(Items listed in a dataset)
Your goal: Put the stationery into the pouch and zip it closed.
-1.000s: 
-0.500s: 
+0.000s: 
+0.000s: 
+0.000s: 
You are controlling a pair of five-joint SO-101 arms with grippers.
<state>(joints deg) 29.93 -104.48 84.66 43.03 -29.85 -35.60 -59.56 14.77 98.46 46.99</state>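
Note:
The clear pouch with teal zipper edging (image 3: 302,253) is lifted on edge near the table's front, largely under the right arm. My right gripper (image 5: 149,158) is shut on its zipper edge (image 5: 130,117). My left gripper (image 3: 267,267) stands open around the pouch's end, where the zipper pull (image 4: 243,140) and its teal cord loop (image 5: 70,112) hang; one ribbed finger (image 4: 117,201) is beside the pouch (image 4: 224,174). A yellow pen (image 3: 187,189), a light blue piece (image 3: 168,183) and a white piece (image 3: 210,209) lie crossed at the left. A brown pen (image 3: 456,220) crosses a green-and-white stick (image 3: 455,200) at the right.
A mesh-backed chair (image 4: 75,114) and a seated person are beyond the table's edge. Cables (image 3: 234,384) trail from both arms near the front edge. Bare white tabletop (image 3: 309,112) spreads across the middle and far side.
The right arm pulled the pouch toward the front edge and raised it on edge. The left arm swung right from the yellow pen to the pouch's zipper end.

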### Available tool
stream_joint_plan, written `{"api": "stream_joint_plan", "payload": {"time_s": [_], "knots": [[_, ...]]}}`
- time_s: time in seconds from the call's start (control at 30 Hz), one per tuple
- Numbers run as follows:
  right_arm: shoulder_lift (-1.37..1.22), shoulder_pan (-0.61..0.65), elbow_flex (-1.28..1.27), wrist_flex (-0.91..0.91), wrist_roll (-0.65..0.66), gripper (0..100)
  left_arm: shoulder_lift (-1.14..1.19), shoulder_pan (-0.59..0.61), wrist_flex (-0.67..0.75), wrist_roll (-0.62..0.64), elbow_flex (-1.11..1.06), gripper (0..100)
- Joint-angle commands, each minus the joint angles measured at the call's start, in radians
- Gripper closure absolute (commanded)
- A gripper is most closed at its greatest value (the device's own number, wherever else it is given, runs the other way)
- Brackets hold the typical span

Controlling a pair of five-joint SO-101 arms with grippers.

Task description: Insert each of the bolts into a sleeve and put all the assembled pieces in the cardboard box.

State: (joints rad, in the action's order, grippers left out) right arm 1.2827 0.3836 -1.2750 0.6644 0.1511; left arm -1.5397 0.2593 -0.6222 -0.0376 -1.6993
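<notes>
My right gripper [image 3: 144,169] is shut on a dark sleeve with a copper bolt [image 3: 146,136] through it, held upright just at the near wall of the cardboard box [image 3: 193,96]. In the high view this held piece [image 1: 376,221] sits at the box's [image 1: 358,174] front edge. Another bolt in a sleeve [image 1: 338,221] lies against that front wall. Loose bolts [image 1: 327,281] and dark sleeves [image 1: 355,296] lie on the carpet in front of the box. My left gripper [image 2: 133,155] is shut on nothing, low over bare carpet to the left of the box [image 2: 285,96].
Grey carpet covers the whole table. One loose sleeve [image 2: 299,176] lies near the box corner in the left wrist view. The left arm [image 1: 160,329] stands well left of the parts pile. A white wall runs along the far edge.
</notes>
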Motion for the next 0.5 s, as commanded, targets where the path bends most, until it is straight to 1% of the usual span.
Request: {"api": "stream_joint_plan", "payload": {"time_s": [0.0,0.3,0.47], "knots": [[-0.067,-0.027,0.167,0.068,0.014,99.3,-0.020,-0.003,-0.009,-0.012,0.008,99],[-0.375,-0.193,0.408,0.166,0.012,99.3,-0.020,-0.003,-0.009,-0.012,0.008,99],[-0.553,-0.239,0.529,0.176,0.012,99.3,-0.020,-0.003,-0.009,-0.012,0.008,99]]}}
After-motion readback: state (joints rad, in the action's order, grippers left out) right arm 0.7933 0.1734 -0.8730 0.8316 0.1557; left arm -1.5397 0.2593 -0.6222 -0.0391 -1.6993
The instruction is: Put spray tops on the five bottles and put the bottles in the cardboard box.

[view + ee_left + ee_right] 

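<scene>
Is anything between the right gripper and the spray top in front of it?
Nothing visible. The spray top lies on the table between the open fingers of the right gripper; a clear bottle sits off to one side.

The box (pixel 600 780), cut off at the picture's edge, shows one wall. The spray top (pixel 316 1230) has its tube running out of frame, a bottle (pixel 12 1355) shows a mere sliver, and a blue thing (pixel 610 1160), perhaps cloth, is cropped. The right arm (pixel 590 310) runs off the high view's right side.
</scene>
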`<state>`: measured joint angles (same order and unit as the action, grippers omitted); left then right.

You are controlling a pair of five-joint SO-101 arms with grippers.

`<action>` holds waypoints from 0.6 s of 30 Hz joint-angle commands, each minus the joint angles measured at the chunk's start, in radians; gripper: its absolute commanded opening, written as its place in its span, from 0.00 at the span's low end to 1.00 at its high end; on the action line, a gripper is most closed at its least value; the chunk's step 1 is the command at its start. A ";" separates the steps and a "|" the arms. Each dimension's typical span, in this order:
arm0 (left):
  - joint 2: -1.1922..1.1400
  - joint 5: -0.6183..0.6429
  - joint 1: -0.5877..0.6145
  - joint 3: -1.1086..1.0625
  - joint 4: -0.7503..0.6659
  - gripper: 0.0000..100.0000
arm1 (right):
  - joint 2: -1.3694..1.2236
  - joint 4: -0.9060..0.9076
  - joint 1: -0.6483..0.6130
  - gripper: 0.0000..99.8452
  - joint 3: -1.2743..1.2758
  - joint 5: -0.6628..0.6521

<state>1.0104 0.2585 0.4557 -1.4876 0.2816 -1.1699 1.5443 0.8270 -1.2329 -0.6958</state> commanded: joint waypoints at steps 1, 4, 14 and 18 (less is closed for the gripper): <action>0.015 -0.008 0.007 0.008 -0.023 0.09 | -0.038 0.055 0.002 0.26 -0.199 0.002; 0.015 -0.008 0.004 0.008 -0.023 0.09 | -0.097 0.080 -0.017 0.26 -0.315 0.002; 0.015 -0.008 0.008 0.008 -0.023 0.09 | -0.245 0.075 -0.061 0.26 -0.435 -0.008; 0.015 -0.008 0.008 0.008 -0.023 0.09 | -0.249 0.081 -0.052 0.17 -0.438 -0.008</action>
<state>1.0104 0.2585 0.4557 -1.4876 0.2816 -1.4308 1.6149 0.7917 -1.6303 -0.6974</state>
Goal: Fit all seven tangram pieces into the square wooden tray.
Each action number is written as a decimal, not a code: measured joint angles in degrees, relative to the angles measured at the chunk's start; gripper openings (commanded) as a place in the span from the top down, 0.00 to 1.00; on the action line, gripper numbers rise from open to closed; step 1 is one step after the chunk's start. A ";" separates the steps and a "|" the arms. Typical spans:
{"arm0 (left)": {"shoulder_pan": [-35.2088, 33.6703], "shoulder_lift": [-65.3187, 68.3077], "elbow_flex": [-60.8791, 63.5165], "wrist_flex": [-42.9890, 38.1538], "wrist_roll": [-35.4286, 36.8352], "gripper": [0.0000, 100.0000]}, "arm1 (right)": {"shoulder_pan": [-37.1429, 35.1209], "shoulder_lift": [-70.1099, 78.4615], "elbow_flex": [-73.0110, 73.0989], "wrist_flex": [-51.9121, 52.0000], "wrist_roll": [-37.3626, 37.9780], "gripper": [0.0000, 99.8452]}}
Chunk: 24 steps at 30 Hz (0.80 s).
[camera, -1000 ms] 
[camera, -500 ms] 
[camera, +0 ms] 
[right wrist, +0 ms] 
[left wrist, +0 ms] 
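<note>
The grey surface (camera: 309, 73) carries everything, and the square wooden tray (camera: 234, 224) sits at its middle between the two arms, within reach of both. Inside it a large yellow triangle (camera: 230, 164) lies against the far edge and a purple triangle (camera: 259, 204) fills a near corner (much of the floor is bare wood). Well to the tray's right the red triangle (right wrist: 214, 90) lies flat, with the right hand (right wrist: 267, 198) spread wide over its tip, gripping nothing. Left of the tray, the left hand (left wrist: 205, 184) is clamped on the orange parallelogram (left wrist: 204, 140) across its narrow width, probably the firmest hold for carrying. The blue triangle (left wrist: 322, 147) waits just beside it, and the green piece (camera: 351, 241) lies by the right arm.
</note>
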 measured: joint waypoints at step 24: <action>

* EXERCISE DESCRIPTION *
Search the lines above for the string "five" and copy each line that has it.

* RESULT BELOW *
You are controlling a pair of five-joint SO-101 arms with grippers.
Controlling a pair of five-joint SO-101 arms with grippers.
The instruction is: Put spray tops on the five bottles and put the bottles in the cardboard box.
You are controlling a pair of five-joint SO-101 arms with grippers.

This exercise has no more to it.